144,000 – The number “one hundred forty four thousand” in Revelation 7 and 14 is symbolic of all the people who receive the salvation won by Christ. We know this number is symbolic because in Rev. 7:9 John describes the 144,000 as “a great multitude that no one could count.” Since they can’t be counted then they must be more than 144,000 that he just described and so that number is symbolic. “One hundred forty four” is 12×12, which symbolically represents the Old Testament saints and the New Testament saints, and this is multiplied by 1,000 which is 103, which is the number of completeness raised to the third power. This symbolizes the complete number of God’s people in both the Old and New Testament times, which is the whole Christian Church.

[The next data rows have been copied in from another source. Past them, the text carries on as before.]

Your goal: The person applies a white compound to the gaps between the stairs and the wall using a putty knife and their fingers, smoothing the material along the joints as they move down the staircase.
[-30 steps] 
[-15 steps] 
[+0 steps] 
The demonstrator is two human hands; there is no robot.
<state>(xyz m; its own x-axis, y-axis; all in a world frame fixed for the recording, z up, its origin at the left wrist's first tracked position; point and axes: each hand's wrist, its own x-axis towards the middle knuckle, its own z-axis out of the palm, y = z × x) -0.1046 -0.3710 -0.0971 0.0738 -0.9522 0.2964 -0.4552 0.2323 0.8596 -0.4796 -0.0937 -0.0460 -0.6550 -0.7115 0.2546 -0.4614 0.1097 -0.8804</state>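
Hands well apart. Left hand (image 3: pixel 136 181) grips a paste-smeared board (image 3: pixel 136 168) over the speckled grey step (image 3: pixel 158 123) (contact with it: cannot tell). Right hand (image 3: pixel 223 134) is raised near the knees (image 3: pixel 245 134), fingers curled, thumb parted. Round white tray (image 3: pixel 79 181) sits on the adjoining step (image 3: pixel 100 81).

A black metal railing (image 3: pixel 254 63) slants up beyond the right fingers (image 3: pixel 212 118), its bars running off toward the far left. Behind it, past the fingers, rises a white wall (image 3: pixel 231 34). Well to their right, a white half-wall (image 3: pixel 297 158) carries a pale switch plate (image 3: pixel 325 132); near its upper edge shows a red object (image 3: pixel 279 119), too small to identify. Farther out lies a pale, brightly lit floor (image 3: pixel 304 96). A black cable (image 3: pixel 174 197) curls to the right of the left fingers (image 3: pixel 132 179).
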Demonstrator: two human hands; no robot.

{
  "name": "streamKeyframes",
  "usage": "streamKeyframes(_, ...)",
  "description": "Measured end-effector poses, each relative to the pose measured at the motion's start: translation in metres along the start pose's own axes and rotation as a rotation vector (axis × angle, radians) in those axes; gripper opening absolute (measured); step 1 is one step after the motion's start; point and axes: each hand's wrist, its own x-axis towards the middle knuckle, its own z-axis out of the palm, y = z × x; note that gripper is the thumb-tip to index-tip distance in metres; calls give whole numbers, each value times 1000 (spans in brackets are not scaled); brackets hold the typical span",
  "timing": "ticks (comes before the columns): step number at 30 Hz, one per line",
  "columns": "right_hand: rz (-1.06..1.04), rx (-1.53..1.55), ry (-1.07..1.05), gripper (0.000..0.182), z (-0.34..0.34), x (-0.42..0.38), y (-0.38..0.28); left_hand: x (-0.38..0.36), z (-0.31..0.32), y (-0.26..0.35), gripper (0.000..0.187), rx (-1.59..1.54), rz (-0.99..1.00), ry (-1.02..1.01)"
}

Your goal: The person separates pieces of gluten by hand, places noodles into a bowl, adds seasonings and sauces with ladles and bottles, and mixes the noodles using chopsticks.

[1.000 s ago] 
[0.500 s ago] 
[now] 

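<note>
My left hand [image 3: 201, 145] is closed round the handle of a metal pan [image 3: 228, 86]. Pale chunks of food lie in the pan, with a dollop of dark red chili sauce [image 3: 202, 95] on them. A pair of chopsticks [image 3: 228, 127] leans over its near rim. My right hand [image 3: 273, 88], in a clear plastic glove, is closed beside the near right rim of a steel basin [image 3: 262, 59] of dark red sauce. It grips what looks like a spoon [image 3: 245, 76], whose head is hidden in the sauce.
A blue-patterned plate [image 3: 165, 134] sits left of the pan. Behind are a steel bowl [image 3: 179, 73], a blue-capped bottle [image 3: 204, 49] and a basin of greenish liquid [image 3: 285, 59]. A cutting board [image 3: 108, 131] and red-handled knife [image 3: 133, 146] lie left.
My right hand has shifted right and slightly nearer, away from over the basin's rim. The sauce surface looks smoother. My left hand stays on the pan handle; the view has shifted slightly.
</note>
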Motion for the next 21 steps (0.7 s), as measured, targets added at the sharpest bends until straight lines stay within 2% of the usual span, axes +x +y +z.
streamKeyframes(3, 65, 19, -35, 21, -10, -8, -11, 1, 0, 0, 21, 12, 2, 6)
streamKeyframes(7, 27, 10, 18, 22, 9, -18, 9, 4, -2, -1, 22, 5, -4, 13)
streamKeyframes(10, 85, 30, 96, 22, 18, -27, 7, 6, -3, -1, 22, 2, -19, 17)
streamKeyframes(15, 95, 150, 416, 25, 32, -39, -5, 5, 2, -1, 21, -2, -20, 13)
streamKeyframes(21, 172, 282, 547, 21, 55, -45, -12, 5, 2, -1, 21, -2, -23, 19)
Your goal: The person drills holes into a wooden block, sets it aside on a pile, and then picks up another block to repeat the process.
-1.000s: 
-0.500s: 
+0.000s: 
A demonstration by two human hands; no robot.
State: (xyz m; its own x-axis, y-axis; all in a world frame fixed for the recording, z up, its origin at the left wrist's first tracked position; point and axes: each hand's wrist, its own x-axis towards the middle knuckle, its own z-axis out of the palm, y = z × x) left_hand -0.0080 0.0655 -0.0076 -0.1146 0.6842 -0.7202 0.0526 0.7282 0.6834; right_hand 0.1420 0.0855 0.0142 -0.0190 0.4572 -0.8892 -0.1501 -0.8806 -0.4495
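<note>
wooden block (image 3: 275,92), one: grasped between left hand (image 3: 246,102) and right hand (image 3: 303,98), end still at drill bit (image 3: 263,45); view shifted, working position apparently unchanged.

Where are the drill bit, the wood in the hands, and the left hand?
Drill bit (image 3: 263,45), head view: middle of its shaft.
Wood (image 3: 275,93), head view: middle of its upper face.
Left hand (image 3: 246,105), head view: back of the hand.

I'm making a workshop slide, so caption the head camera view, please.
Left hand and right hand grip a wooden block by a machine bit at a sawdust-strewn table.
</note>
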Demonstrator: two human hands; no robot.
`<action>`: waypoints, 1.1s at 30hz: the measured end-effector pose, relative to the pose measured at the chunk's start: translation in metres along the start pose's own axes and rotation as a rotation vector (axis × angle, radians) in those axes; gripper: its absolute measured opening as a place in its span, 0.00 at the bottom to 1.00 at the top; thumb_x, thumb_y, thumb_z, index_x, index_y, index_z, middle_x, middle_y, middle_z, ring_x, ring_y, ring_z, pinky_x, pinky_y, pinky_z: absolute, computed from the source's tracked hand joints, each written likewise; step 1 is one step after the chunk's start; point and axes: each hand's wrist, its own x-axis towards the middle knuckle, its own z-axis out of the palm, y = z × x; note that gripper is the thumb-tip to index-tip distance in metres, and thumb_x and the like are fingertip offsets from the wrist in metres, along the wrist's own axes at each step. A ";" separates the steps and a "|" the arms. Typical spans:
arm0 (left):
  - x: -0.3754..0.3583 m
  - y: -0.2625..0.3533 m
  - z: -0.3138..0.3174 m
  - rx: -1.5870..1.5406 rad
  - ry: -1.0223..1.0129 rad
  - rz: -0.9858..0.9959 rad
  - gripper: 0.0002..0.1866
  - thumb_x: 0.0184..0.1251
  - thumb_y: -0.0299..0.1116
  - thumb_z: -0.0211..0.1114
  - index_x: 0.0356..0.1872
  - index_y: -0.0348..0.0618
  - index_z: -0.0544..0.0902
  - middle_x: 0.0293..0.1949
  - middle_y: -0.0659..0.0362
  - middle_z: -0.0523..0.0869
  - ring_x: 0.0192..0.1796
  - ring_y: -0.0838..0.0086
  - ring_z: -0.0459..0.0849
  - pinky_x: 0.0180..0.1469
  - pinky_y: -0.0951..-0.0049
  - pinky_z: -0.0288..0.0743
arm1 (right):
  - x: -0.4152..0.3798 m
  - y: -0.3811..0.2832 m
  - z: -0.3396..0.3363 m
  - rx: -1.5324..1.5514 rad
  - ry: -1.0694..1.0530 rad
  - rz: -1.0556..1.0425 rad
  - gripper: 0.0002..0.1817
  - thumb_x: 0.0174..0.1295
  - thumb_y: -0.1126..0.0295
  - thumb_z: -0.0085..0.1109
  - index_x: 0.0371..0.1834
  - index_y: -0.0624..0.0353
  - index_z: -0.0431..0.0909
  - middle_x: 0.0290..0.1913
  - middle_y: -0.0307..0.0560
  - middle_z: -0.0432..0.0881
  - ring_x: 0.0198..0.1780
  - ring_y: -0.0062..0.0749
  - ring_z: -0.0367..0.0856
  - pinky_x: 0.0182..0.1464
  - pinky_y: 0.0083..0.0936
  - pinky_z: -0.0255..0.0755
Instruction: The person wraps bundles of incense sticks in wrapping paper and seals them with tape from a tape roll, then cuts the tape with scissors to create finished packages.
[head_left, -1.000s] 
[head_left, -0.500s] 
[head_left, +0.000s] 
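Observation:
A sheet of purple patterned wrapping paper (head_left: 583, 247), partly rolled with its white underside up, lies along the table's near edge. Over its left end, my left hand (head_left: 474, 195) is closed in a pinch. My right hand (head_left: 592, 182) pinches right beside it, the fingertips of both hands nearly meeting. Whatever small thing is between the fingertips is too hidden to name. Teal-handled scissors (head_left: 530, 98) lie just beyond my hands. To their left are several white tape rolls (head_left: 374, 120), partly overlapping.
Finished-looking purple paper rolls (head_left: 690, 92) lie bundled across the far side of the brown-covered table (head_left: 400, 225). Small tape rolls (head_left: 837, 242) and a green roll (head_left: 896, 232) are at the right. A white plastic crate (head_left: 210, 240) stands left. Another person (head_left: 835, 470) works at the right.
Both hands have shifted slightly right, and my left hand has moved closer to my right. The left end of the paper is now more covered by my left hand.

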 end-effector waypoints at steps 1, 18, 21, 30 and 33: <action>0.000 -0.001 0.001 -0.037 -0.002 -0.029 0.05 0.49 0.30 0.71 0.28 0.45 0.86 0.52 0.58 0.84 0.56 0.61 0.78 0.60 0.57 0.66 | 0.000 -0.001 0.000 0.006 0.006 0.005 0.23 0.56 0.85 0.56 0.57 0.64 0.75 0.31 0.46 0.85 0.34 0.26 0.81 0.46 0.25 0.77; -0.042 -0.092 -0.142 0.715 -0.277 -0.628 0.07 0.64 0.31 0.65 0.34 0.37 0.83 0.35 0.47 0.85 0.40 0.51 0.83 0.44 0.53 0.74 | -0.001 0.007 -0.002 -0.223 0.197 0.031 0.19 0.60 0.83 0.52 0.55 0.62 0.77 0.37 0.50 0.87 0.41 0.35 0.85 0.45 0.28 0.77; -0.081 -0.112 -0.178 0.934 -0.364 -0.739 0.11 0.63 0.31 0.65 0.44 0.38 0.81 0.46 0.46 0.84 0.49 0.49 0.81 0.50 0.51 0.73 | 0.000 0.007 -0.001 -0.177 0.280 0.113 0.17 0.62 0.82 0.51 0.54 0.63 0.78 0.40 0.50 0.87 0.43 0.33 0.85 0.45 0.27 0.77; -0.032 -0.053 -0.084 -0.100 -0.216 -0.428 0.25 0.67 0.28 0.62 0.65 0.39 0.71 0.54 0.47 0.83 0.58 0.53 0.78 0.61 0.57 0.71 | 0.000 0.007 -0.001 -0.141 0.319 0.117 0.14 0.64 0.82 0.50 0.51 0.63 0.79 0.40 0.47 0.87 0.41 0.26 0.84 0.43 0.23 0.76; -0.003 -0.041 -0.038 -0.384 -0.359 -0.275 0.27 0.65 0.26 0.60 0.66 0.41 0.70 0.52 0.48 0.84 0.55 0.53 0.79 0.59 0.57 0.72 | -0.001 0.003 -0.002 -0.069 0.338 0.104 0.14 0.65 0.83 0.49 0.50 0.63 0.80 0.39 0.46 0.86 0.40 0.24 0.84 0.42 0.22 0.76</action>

Much more could be said about symbols in the Scriptures, but this is just a brief explanation of the way I view how numbers are used symbolically in the Holy Bible. Just because numbers are sometimes used symbolically in the Scriptures does not mean there is some mysterious “secret code” which must be discovered for understanding. The Holy Scriptures were written for our understanding, not our confusion.  The main thing to keep in mind when trying to understand the Bible is that the whole of the Scriptures point to Christ as our salvation from Sin (see John 5:39) so that we might believe in Jesus and receive God’s gift of forgiveness and eternal life (see John 20:30-31 and John 3:16-17).